Auditing for Human Expertise

High-stakes prediction tasks (e.g., patient diagnosis) are often handled by trained human experts. A common source of concern about automation in these settings is that experts may exercise intuition that is difficult to model and/or have access to information (e.g., conversations with a patient) that is simply unavailable to a would-be algorithm. This raises a natural question whether human experts add value which could not be captured by an algorithmic predictor. We develop a statistical framework under which we can pose this question as a natural hypothesis test. Indeed, as our framework highlights, detecting human expertise is more subtle than simply comparing the accuracy of expert predictions to those made by a particular learning algorithm. Instead, we propose a simple procedure which tests whether expert predictions are statistically independent from the outcomes of interest after conditioning on the available inputs (`features'). A rejection of our test thus suggests that human experts may add value to any algorithm trained on the available data, and has direct implications for whether human-AI `complementarity' is achievable in a given prediction task. We highlight the utility of our procedure using admissions data collected from the emergency department of a large academic hospital system, where we show that physicians' admit/discharge decisions for patients with acute gastrointestinal bleeding (AGIB) appear to be incorporating information not captured in a standard algorithmic screening tool. This is despite the fact that the screening tool is arguably more accurate than physicians' discretionary decisions, highlighting that -- even absent normative concerns about accountability or interpretability -- accuracy is insufficient to justify algorithmic automation.
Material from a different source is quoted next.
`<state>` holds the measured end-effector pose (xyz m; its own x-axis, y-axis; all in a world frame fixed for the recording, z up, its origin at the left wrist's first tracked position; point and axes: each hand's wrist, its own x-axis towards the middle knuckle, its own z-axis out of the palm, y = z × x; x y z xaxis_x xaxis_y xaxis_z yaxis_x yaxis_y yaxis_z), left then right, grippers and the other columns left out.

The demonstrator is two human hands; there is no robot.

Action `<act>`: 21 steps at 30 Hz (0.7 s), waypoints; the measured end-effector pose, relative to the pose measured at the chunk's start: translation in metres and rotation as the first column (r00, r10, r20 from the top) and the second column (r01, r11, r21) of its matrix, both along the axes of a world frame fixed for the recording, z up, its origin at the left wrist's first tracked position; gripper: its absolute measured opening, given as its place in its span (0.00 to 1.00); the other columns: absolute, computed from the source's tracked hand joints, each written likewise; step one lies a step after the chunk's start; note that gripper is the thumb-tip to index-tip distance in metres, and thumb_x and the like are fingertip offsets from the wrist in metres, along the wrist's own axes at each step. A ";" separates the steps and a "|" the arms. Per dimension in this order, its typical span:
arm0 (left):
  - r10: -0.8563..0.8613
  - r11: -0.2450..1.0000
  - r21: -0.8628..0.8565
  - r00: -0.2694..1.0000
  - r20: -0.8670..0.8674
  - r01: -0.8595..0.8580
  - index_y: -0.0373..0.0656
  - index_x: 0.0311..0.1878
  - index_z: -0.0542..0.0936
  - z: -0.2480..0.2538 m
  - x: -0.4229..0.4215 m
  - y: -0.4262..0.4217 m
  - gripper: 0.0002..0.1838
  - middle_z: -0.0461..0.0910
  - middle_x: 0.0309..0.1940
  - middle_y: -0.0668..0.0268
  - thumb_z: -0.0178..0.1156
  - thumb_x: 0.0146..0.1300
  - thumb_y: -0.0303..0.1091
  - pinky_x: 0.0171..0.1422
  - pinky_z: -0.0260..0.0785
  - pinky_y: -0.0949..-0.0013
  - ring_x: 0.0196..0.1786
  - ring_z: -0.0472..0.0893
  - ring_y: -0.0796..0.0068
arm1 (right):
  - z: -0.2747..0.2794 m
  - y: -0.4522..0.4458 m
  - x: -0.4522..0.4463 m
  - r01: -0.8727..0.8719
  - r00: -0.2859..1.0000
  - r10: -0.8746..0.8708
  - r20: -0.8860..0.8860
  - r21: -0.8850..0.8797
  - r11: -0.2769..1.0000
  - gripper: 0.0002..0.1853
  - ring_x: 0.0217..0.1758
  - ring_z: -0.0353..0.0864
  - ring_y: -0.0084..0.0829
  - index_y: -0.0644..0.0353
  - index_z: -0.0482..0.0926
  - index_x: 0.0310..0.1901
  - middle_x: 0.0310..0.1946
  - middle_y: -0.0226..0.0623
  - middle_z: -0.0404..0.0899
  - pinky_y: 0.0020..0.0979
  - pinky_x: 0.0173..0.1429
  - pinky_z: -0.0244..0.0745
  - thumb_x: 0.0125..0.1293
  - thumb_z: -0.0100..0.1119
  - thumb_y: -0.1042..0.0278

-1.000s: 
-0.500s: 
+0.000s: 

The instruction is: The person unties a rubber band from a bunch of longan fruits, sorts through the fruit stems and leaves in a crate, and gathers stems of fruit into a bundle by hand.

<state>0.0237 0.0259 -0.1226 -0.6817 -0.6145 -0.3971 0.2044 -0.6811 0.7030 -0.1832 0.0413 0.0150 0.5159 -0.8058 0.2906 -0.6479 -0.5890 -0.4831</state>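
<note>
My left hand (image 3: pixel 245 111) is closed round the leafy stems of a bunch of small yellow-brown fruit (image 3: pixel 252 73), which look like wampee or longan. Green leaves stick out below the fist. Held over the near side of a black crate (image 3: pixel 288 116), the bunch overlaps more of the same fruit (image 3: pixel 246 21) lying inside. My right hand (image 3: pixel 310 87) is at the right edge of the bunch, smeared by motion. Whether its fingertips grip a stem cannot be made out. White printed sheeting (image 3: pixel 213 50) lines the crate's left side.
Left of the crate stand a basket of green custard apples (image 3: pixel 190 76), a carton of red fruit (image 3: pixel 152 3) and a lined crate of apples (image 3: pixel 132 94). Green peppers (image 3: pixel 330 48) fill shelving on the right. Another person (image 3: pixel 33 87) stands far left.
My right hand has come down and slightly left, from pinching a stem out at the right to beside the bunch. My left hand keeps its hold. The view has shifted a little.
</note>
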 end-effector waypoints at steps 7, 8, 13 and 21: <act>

翻译：高风险预测任务（如患者诊断）通常由受过训练的人类专家处理。在这些场景中，自动化引发的一个常见担忧是，专家可能会运用难以建模的直觉和/或获取算法无法获得的信息（例如与患者的对话）。这自然引出一个问题：人类专家是否增加了算法预测器无法捕捉的附加价值？我们构建了一个统计框架，将这一问题转化为自然的假设检验。正如我们的框架所强调的，检测人类专家知识比简单比较专家预测与特定学习算法预测的准确性更为微妙。相反，我们提出一个简单程序，检验在控制可用输入（“特征”）后，专家预测是否与目标结果统计独立。拒绝该检验表明，人类专家可能为基于可用数据训练的任何算法增加价值，并对特定预测任务中能否实现人机“互补性”具有直接启示。我们利用某大型学术医疗系统急诊科收治数据展示了该程序的实用性：研究表明，医生对急性消化道出血（AGIB）患者的收治/出院决策似乎整合了标准算法筛查工具未捕捉的信息——尽管该筛查工具的准确性可能高于医生的自由裁量决策。这凸显出，即便不考虑问责性或可解释性等规范问题，仅凭准确性也不足以为算法自动化提供正当性。